Since retiring from medicine, she has been involved in most BMDS shows, and in June this year acted in one of the Japanese Noh plays directed by John Zuill.

"It is always a pleasure to work with John, he is a wonderful director," she says.

"In fact, my only sorrow about directing my current play ('Frozen') is that it clashed with his production of Julius Caesar.

Originally I was going to play Brutus, but the date was changed. I would have loved that."

She also liked the way Mr. Zuill cast women in the lead roles of the Shakespeare classic.

"If colour has been irrelevant in casting for years, cross-gender casting is something that should be considered a great deal more because it is the words of the play rather than the gender of the person saying them that is important," she says.

"It is something I certainly intend to explore more."In fact, Dr.
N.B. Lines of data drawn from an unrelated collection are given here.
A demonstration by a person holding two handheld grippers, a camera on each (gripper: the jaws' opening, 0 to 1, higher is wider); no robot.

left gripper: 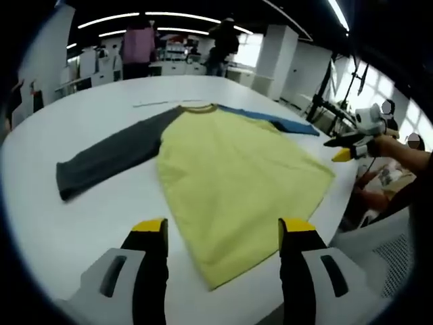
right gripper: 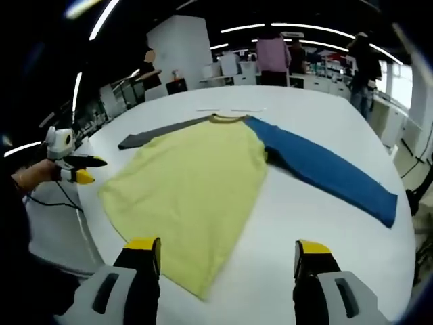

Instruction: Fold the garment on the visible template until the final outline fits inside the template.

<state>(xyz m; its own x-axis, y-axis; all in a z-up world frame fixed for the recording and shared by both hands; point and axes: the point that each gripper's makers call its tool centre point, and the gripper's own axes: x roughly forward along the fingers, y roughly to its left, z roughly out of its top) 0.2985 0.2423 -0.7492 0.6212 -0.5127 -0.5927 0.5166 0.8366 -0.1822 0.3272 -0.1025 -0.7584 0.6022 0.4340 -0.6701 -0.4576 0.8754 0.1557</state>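
Both my claws stand with jaws apart and hold nothing: my left gripper (left gripper: 222, 238) hangs over the near hem of the garment (left gripper: 233, 172), and my right gripper (right gripper: 228, 255) hangs over the same hem from the opposite side. The garment lies spread flat on the white table (left gripper: 61, 217), yellow body in the middle, grey sleeve (left gripper: 108, 157) running to 9 o'clock in the left gripper view, blue sleeve (right gripper: 325, 169) running to 4 o'clock in the right gripper view. Risks, in my judgement: a pinch on one layer only would drag the body askew; the blue sleeve end lies near the table edge and could slide off during a fold. The template is hard to make out; I see only a faint line (left gripper: 157, 103) beyond the collar at 12 o'clock, so fit cannot be checked. The hem corner nearest me sits low between my jaws.
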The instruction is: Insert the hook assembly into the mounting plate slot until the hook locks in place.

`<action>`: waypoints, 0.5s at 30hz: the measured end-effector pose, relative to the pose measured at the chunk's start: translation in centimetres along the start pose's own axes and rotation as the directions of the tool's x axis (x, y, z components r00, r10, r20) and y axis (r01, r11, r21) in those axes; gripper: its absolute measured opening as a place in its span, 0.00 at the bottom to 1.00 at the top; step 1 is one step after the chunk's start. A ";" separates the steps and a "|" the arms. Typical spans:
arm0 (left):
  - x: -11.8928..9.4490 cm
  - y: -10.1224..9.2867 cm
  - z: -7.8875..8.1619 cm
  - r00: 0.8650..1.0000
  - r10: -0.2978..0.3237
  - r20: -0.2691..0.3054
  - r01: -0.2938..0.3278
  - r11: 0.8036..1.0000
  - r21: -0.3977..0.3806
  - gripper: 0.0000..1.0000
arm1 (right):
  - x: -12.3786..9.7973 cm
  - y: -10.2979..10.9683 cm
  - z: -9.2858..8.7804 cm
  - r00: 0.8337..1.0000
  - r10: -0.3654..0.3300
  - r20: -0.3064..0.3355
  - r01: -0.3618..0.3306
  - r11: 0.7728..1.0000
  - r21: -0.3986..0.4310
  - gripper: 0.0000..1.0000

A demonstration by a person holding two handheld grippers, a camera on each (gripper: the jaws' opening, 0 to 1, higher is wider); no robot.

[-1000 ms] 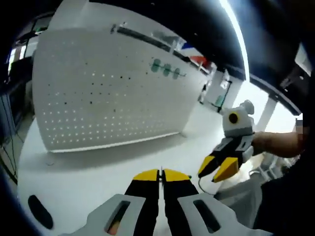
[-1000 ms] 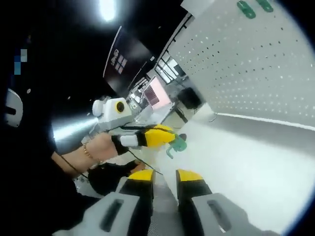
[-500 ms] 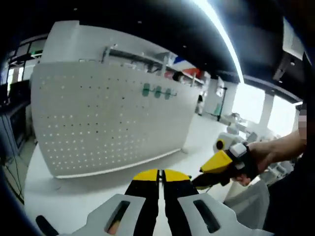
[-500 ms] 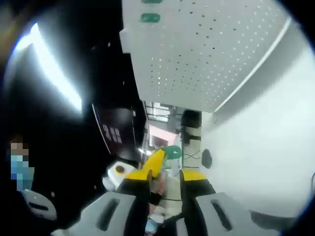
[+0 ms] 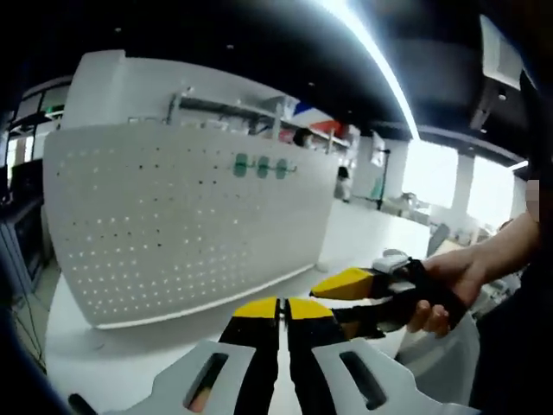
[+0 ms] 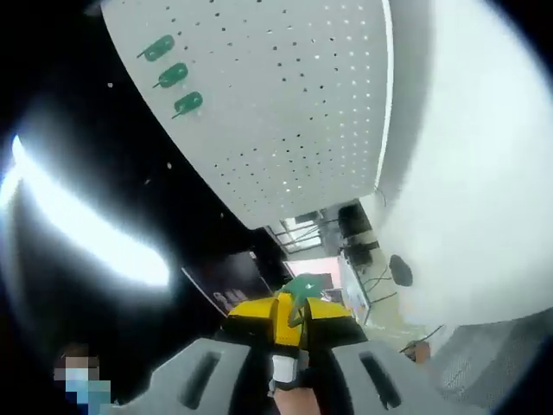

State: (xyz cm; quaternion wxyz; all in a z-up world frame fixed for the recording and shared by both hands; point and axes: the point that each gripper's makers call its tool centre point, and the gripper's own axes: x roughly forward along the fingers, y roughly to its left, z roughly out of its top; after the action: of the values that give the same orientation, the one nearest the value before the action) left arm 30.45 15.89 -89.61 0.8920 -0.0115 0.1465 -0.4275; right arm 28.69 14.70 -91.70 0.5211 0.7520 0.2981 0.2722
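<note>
On white tabletop (image 5: 155, 363), upright perforated pegboard (image 5: 190, 225).

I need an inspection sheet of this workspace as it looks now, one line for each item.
Surface: white table, mostly bare.
Job's things: white pegboard stands upright on the table, with three green hooks already in a row on it. One more green hook sits at the right tool's tips, away from the board.
Clutter: a small dark oval object on the table.
Grippers: left tool has its jaws together. Right tool is held by a hand; I cannot tell which tool grips the loose hook.
Cables: thin dark cables beyond the table edge.
Surroundings: bright ceiling light strip, office behind.
</note>
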 end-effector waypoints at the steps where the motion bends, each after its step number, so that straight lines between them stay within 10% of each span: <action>1: 0.1 0.0 -0.1 1.000 0.000 -0.006 0.000 1.000 0.010 0.01 | 0.0 -0.1 -0.1 1.000 0.002 -0.002 -0.002 1.000 0.013 0.09; 15: 0.1 -0.4 -0.5 1.000 -0.025 0.001 0.025 1.000 0.017 0.01 | -0.3 -0.5 -0.6 1.000 -0.002 -0.017 0.003 0.998 0.062 0.04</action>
State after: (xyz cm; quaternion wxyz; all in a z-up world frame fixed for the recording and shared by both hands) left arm 30.09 15.65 -90.03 0.8867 -0.0063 0.1422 -0.4399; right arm 28.00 15.01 -92.03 0.4954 0.7651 0.3117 0.2683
Jones says that her fort? is "pushing the envelope, and doing plays that are more difficult and more challenging".

Recently she directed 'The Trojan Wars' and 'Death and the Maiden,' both of which she describes as "difficult plays to be comfortable with".

While she does enjoy comedy, her preference is to work on something "more biting".

Just how active the theatrical all-rounder has been since first she did the costumes for 'Jesus Christ Superstar' in 1980 is best demonstrated by the fact that it takes four closely-printed pages to list them all.

By any standard, that reflects a very deep commitment, particularly when one considers that most of this activity was woven around a full-time medical career.

When asked to list her theatrical highlights, she cites her role as P.c. Ding in last year's panto as the most fun", and Liz in 'Our Country's Good' as her favourite role.

As a director, her favourite play was 'Death and the Maiden,' while 'Toad of Toad Hall' was both her favourite and most difficult as stage manager.

Her most challenging role came in last year's Bermuda Festival production, 'Mummies, Mystery and Mayhem' because the olde English dialogue was "almost incomprehensible" and it was her task to make it comprehensible to her audience.

"I love it all," is how she sums up theatre in general. "My only regret is that I can't do all the jobs on a show. I just want to do it all."

Certainly she has no regrets about giving up her demanding medical career. Rather, she is revelling in her new life.

"I thoroughly enjoyed my career, but the job was getting very stressful towards the end. It covered anaesthesia in the operating rooms, critical care medicals in Intensive Care as well as resuscitation in the Emergency Department.

In fact, at one point in my career I ended up for some years as Chief of Anaesthesia and Chief of Surgery at King Edward, even though I didn't have any great strength in administration," Dr. Jones says.

"It is not good for one's health to be working those hours under that stress, and in fact my health was suffering, so that was part of the reason I got out."

Dr. Jones remembers very clearly her last night on duty which was extremely traumatic in the Emergency ward, and what relief she felt when she awoke on April 1 to a new life. Today she says she has never felt better. "Since quitting work I gave up smoking, I walk a lot, and I have lost 60 pounds," she says proudly. "There is no magic to it. I did it by having the time to eat properly and also to exercise. I was critically exhausted at work, but now I feel I am alive again and starting a whole new life. I am thrilled and grateful that I am young enough to be able to do things with such vigour and enthusiasm."